Conway s’adressa avec gêne au lieutenant.
— Heu, je suppose que vous n’avez pas pu tirer parce que je me trouvais dans la ligne de mire?
Le lieutenant secoua la tête.
— Je suis un bon tireur, professeur. J’aurais pu atteindre cette chose sans risquer de vous toucher. Mais elle n’arrêtait pas de crier : « Au secours », et c’est le genre de truc qui prive un homme de tous ses moyens …
III
Ce fut environ vingt minutes plus tard qu’ils notèrent la disparition de la tache sombre sur la peau. Prilicla avait entre temps envoyé le lieutenant dans un autre service afin que son humérus fractionné reçût les soins appropriés, et Conway et le GLNO avaient immobilisé le patient à l’aide de sangles plus solides. L’état du malade était à présent exactement le même qu’avant le début du traitement. Il semblait que la forte injection pratiquée par Conway n’ait eu qu’un effet temporaire, ce qui était décidément singulier. Pour ne pas dire absolument impossible.

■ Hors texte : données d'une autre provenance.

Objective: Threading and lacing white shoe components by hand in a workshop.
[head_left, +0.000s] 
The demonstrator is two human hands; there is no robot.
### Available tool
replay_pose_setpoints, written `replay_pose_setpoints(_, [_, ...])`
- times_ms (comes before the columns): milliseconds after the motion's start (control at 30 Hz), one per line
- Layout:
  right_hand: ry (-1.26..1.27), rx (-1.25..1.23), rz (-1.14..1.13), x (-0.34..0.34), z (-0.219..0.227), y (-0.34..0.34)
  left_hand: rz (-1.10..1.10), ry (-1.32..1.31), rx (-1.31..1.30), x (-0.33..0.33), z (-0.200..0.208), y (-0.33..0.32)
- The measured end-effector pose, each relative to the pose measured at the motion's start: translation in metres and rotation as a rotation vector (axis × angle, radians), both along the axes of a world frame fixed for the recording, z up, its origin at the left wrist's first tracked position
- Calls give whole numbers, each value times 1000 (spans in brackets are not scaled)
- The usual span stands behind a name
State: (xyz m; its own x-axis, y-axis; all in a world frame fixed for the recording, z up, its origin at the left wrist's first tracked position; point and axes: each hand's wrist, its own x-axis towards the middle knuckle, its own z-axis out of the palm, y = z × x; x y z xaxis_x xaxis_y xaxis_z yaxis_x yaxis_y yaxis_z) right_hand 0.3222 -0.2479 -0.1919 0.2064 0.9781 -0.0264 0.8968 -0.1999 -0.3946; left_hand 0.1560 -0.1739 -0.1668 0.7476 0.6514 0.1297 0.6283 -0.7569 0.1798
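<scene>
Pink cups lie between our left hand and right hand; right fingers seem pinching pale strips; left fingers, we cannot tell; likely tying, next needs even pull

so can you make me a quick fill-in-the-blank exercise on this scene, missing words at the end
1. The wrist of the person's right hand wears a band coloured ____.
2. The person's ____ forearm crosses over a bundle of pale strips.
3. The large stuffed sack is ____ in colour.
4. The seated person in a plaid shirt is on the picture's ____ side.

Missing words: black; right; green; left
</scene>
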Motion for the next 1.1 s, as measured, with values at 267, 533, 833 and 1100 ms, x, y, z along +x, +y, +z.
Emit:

Dès que Conway avait utilisé les capacités d’empathie de Prilicla sur ce cas, il avait eu la certitude que l’origine des troubles était d’ordre psychique. Il savait naturellement qu’un esprit gravement perturbé pouvait provoquer des dommages importants au corps qui l’abritait. Mais ces derniers se produisaient à un niveau purement physique et le système employé pour y remédier … le traitement mis au point et maintes fois testé par le service de pathologie … était également un fait indiscutable et tangible. Aucun esprit, quelle que fût sa puissance ou la gravité de ses troubles, n’aurait pu ignorer ou annuler un fait matériel. L’univers possédait malgré tout certaines lois immuables.

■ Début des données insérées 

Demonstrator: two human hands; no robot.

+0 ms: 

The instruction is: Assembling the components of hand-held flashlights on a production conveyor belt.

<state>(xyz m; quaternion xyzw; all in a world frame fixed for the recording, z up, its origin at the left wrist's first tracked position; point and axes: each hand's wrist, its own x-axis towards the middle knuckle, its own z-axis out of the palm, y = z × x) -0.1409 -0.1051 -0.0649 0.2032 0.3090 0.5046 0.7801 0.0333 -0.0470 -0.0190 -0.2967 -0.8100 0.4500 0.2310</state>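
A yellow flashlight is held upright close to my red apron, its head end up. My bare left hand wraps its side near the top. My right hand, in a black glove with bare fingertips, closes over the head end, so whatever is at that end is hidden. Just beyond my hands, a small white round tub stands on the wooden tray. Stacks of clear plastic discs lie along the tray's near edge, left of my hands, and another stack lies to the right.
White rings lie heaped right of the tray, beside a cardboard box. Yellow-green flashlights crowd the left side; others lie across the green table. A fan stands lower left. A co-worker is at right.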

Pour autant que pouvait en juger Conway, il n’existait que deux explications plausibles. Soit les lois de la nature pouvaient être contournées par les Etres qui les avaient édictées, pour la simple raison qu’ils avaient prévu une clause leur accordant ce droit, soit quelqu’un (ou une certaine combinaison de circonstances ou de données mal interprétées) lui avait fait prendre des vessies pour des lanternes. Conway préférait de beaucoup la seconde hypothèse car il estimait la première bien trop renversante pour pourvoir être envisagée sérieusement. Il aurait désespérément voulu pouvoir penser à son patient sans mettre automatiquement à ce mot un P majuscule.

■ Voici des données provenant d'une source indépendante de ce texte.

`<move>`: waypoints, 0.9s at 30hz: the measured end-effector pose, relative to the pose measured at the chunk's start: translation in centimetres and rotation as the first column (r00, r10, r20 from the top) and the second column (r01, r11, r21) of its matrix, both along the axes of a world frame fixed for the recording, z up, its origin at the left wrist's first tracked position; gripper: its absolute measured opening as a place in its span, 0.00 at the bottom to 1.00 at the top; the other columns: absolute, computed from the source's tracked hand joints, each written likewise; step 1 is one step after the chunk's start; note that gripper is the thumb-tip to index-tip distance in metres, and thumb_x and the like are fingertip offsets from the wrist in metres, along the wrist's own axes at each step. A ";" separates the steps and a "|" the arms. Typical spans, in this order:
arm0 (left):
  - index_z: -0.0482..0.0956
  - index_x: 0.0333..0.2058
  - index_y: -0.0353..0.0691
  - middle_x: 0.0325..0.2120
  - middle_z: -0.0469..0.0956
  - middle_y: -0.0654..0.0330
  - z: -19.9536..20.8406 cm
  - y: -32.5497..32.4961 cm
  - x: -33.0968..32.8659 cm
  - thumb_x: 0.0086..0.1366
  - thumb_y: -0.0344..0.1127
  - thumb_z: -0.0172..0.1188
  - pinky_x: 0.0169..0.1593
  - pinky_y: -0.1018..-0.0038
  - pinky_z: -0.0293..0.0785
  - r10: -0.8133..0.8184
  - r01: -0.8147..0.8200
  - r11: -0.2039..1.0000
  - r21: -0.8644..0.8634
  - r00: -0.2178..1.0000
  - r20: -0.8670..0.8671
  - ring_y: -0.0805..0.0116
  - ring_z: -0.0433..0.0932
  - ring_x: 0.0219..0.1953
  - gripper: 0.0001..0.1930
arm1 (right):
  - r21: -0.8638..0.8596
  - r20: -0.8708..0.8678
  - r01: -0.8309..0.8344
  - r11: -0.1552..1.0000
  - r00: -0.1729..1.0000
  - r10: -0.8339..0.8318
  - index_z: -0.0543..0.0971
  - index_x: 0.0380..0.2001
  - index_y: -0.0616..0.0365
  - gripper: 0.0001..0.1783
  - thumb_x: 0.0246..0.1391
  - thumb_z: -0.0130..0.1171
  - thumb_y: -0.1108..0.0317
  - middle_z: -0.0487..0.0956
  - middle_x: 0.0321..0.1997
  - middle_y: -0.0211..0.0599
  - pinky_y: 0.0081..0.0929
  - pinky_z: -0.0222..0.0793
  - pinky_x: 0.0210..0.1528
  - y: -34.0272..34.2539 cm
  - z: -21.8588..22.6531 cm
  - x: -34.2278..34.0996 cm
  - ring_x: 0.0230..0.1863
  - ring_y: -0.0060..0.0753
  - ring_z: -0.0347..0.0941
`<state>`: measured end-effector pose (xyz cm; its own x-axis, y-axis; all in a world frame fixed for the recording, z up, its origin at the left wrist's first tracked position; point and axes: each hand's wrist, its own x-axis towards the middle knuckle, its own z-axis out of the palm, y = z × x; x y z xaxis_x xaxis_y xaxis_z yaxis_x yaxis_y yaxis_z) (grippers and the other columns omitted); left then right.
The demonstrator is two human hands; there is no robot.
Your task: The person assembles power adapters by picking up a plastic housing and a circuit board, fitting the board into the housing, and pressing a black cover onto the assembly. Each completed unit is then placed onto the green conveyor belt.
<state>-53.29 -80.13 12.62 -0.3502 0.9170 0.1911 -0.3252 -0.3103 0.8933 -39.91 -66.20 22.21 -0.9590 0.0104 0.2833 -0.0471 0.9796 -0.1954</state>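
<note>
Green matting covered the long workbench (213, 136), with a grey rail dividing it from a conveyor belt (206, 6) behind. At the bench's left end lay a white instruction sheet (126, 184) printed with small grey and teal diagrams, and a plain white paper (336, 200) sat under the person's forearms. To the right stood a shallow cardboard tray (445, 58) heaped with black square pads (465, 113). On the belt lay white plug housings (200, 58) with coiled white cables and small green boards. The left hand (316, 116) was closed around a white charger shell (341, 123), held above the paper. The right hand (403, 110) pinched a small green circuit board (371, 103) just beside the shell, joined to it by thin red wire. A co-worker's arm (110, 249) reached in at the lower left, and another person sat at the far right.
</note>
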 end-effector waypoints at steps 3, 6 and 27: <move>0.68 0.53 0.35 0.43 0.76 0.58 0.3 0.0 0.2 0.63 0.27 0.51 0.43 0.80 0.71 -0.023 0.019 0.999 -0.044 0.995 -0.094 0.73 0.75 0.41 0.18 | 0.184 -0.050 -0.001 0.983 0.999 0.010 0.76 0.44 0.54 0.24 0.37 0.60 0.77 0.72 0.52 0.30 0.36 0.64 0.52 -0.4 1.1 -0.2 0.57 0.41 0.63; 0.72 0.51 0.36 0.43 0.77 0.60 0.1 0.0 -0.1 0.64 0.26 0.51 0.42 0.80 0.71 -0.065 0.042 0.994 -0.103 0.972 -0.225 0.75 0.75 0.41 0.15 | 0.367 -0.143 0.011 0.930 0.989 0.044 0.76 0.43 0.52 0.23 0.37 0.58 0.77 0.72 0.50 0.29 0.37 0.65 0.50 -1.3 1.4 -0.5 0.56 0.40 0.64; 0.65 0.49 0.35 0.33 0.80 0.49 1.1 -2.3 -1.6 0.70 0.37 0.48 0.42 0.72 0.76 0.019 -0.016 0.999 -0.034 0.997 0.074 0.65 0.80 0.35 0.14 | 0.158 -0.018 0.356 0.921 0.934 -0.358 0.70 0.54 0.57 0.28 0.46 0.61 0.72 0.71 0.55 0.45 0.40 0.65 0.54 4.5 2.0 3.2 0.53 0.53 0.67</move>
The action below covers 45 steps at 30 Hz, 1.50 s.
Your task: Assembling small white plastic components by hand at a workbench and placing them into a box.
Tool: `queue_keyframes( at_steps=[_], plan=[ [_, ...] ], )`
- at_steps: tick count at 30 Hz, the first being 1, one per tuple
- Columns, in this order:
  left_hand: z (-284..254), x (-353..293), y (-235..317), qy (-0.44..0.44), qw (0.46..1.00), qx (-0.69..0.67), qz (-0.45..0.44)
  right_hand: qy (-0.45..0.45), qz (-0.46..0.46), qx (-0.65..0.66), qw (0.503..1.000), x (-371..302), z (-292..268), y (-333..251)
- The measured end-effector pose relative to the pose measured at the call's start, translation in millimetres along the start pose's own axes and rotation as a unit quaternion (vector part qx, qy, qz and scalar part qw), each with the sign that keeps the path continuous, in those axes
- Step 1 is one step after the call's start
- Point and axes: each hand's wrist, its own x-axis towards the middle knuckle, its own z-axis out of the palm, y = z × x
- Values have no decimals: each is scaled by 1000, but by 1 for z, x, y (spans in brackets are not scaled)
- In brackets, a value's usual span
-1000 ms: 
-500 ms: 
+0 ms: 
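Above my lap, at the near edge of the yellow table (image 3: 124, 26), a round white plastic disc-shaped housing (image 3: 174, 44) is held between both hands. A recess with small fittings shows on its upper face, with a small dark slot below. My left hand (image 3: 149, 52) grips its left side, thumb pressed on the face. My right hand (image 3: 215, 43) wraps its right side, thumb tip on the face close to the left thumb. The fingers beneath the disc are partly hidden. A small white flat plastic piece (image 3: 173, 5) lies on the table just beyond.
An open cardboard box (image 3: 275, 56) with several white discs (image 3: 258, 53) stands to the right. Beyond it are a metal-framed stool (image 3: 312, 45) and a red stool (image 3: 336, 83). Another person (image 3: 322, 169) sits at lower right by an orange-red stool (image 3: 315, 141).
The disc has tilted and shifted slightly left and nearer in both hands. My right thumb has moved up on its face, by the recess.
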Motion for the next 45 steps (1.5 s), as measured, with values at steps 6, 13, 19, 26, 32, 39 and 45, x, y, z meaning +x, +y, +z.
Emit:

Toutefois, lorsqu’il quitta le service, il se rendit dans le bureau du capitaine Bryson, l’aumônier du corps des Moniteurs, et s’entretint longuement avec cet officier à titre semi-professionnel … Conway préférait mettre toutes les chances de son côté. Il alla ensuite voir le colonel Skempton, l’officier chargé du ravitaillement ainsi que de l’entretien et des communications. Il lui demanda de lui faire parvenir la copie complète du journal de bord du patient, puisqu’il ne disposait pour l’instant que des passages relatifs au meurtre, ainsi que toutes les données disponibles au sujet de ses origines. Puis il gagna le service AUGL pour faire une démonstration des techniques opératoires sur les espèces sous-marines. Avant le dîner, il disposait de deux heures qu’il passa dans le service de pathologie. Il découvrit ainsi un certain nombre de choses au sujet de l’immortalité de son patient.
Lorsqu’il regagna sa chambre, une pile de feuillets dactylographiés de près de cinq centimètres d’épaisseur était posée sur son bureau. Conway poussa un gémissement en pensant à ses six heures de repos et à la façon dont il allait les passer. Une idée s’imposait à lui : la façon dont il aurait « aimé » les passer, et cela fit apparaître dans son esprit l’image de cette infirmière à la compétence et à la beauté exceptionnelles qui répondait au nom de Murchison et avec laquelle il avait régulièrement eu des rendez-vous ces derniers temps. Cependant, Murchison était affectée au service maternité FGLI et leurs périodes de repos ne coïncideraient pas avant deux semaines.